● **Problem to work on**
The data below is to be set down again exactly as written.

· · ·

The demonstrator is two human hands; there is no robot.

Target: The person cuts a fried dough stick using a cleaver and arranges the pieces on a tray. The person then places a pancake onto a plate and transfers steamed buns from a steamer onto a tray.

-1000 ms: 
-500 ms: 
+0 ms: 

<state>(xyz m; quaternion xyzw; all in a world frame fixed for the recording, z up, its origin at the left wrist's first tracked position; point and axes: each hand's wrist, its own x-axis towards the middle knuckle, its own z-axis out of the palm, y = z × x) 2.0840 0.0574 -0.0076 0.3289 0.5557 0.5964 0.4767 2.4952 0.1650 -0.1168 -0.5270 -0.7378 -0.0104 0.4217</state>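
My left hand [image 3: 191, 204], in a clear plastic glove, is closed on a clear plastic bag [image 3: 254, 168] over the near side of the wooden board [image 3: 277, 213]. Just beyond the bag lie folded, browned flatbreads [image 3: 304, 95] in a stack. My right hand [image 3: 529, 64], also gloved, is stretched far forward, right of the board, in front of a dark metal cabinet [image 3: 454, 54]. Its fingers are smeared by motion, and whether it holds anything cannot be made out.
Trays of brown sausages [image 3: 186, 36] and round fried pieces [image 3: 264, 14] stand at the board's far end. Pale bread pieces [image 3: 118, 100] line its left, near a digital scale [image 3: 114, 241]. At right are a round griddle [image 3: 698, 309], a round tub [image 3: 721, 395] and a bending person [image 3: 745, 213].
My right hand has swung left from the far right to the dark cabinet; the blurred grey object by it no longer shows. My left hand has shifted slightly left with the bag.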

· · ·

● **Answer section**
The demonstrator is two human hands; there is no robot.

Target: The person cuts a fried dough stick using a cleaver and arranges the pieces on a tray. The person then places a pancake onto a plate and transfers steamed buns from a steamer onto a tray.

-1000 ms: 
-500 ms: 
+0 ms: 

<state>(xyz m; quaternion xyzw; all in a world frame fixed for the recording, z up, its origin at the left wrist's first tracked position; point and axes: each hand's wrist, its own x-axis towards the middle knuckle, its own z-axis out of the palm, y = z × x) 2.0840 0.0574 -0.0076 0.3289 0.5557 0.5964 0.4767 2.4952 0.1650 -0.1168 -0.5270 -0.7378 -0.0104 0.4217</state>
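My left hand [image 3: 191, 204], in a clear plastic glove, is closed on a clear plastic bag [image 3: 254, 168] over the near side of the wooden board [image 3: 277, 213]. Just beyond the bag lie folded, browned flatbreads [image 3: 304, 95] in a stack. My right hand [image 3: 529, 64], also gloved, is stretched far forward, right of the board, in front of a dark metal cabinet [image 3: 454, 54]. Its fingers are smeared by motion, and whether it holds anything cannot be made out.
Trays of brown sausages [image 3: 186, 36] and round fried pieces [image 3: 264, 14] stand at the board's far end. Pale bread pieces [image 3: 118, 100] line its left, near a digital scale [image 3: 114, 241]. At right are a round griddle [image 3: 698, 309], a round tub [image 3: 721, 395] and a bending person [image 3: 745, 213].
My right hand has swung left from the far right to the dark cabinet; the blurred grey object by it no longer shows. My left hand has shifted slightly left with the bag.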

This answer is complete.